Data entries
[Start of section]

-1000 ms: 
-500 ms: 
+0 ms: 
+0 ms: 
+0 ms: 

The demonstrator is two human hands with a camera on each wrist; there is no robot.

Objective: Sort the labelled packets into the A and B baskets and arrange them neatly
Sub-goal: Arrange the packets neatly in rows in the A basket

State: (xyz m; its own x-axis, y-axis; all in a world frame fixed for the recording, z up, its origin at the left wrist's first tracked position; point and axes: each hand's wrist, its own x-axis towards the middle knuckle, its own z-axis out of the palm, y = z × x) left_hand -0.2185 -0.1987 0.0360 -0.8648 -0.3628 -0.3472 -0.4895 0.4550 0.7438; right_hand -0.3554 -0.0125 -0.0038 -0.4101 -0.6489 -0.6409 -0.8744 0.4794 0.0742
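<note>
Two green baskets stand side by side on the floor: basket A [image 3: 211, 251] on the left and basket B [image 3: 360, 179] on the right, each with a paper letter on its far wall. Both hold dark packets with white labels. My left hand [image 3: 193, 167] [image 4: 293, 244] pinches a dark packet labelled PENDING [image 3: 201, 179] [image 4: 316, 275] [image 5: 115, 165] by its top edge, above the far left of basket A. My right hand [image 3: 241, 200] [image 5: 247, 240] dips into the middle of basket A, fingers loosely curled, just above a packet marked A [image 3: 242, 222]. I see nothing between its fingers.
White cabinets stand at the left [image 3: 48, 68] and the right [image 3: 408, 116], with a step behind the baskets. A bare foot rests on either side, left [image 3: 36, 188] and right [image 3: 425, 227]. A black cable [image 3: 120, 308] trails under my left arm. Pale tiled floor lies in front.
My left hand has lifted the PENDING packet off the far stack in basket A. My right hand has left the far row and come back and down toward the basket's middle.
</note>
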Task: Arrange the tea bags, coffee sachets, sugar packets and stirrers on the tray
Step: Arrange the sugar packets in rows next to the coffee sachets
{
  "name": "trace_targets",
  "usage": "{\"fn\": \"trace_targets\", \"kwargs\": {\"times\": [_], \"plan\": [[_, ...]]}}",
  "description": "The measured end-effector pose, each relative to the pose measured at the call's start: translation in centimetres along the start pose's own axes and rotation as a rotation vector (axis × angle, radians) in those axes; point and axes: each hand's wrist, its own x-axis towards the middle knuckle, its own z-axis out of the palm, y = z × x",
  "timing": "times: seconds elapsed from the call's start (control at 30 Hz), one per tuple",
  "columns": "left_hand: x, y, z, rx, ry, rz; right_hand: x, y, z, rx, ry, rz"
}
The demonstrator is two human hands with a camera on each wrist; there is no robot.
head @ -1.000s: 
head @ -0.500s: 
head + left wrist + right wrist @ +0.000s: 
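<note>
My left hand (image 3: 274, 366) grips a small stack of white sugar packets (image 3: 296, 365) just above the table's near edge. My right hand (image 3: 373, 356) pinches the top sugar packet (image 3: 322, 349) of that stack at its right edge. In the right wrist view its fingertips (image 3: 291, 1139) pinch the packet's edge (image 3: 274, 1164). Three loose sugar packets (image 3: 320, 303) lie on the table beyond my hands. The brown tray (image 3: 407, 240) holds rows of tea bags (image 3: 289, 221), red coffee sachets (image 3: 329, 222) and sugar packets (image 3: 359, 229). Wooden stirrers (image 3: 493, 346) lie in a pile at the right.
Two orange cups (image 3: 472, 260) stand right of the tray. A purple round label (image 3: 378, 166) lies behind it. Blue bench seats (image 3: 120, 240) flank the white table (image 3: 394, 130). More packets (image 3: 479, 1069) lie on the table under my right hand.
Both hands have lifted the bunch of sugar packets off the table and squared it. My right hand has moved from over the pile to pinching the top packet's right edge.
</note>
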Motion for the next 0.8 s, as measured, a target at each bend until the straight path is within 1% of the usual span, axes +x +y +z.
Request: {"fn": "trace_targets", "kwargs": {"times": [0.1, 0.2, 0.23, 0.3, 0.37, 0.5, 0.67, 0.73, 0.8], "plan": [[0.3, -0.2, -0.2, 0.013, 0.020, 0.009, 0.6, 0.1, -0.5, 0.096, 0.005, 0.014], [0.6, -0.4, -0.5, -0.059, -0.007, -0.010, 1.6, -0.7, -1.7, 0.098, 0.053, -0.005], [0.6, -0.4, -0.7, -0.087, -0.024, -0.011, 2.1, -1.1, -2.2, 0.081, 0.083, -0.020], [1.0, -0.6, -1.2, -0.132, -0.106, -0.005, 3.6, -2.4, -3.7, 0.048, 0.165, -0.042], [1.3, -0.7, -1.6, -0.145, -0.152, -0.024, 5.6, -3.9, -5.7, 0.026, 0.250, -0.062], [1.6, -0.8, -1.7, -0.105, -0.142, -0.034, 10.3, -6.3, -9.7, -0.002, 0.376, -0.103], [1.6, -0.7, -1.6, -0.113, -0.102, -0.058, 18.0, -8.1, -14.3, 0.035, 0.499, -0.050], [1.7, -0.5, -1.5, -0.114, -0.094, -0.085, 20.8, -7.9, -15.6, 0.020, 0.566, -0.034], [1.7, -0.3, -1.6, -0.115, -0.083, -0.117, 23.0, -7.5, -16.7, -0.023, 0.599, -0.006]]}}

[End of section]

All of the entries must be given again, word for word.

Your response
-1000 ms: 
-500 ms: 
+0 ms: 
+0 ms: 
+0 ms: 

The demonstrator is two human hands with a camera on each wrist; there is no robot.

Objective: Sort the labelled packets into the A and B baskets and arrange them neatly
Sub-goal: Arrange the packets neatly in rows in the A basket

State: (xyz m; its own x-axis, y-axis; all in a world frame fixed for the recording, z up, its origin at the left wrist's first tracked position; point and axes: each hand's wrist, its own x-axis towards the middle knuckle, its own z-axis out of the palm, y = z × x) left_hand -0.2185 -0.1987 0.0360 -0.8648 -0.3628 -0.3472 -0.4895 0.4550 0.7438; right_hand -0.3554 -0.0125 -0.0038 -0.4101 -0.6489 -0.6409 -0.8744 0.4794 0.0742
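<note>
Two green baskets stand side by side on the floor: basket A [image 3: 211, 251] on the left and basket B [image 3: 360, 179] on the right, each with a paper letter on its far wall. Both hold dark packets with white labels. My left hand [image 3: 193, 167] [image 4: 293, 244] pinches a dark packet labelled PENDING [image 3: 201, 179] [image 4: 316, 275] [image 5: 115, 165] by its top edge, above the far left of basket A. My right hand [image 3: 241, 200] [image 5: 247, 240] dips into the middle of basket A, fingers loosely curled, just above a packet marked A [image 3: 242, 222]. I see nothing between its fingers.
White cabinets stand at the left [image 3: 48, 68] and the right [image 3: 408, 116], with a step behind the baskets. A bare foot rests on either side, left [image 3: 36, 188] and right [image 3: 425, 227]. A black cable [image 3: 120, 308] trails under my left arm. Pale tiled floor lies in front.
My left hand has lifted the PENDING packet off the far stack in basket A. My right hand has left the far row and come back and down toward the basket's middle.
</note>
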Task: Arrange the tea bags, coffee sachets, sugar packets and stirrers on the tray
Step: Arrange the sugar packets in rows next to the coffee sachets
{
  "name": "trace_targets",
  "usage": "{\"fn\": \"trace_targets\", \"kwargs\": {\"times\": [_], \"plan\": [[_, ...]]}}",
  "description": "The measured end-effector pose, each relative to the pose measured at the call's start: translation in centimetres along the start pose's own axes and rotation as a rotation vector (axis × angle, radians) in those axes; point and axes: each hand's wrist, its own x-axis towards the middle knuckle, its own z-axis out of the palm, y = z × x",
  "timing": "times: seconds elapsed from the call's start (control at 30 Hz), one per tuple",
  "columns": "left_hand: x, y, z, rx, ry, rz; right_hand: x, y, z, rx, ry, rz"
}
The demonstrator is two human hands with a camera on each wrist; there is no robot.
head @ -1.000s: 
head @ -0.500s: 
head + left wrist + right wrist @ +0.000s: 
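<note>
My left hand (image 3: 274, 366) grips a small stack of white sugar packets (image 3: 296, 365) just above the table's near edge. My right hand (image 3: 373, 356) pinches the top sugar packet (image 3: 322, 349) of that stack at its right edge. In the right wrist view its fingertips (image 3: 291, 1139) pinch the packet's edge (image 3: 274, 1164). Three loose sugar packets (image 3: 320, 303) lie on the table beyond my hands. The brown tray (image 3: 407, 240) holds rows of tea bags (image 3: 289, 221), red coffee sachets (image 3: 329, 222) and sugar packets (image 3: 359, 229). Wooden stirrers (image 3: 493, 346) lie in a pile at the right.
Two orange cups (image 3: 472, 260) stand right of the tray. A purple round label (image 3: 378, 166) lies behind it. Blue bench seats (image 3: 120, 240) flank the white table (image 3: 394, 130). More packets (image 3: 479, 1069) lie on the table under my right hand.
Both hands have lifted the bunch of sugar packets off the table and squared it. My right hand has moved from over the pile to pinching the top packet's right edge.
</note>
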Motion for the next 0.8 s, as measured, a target at each bend until the straight path is within 1% of the usual span, axes +x +y +z.
Request: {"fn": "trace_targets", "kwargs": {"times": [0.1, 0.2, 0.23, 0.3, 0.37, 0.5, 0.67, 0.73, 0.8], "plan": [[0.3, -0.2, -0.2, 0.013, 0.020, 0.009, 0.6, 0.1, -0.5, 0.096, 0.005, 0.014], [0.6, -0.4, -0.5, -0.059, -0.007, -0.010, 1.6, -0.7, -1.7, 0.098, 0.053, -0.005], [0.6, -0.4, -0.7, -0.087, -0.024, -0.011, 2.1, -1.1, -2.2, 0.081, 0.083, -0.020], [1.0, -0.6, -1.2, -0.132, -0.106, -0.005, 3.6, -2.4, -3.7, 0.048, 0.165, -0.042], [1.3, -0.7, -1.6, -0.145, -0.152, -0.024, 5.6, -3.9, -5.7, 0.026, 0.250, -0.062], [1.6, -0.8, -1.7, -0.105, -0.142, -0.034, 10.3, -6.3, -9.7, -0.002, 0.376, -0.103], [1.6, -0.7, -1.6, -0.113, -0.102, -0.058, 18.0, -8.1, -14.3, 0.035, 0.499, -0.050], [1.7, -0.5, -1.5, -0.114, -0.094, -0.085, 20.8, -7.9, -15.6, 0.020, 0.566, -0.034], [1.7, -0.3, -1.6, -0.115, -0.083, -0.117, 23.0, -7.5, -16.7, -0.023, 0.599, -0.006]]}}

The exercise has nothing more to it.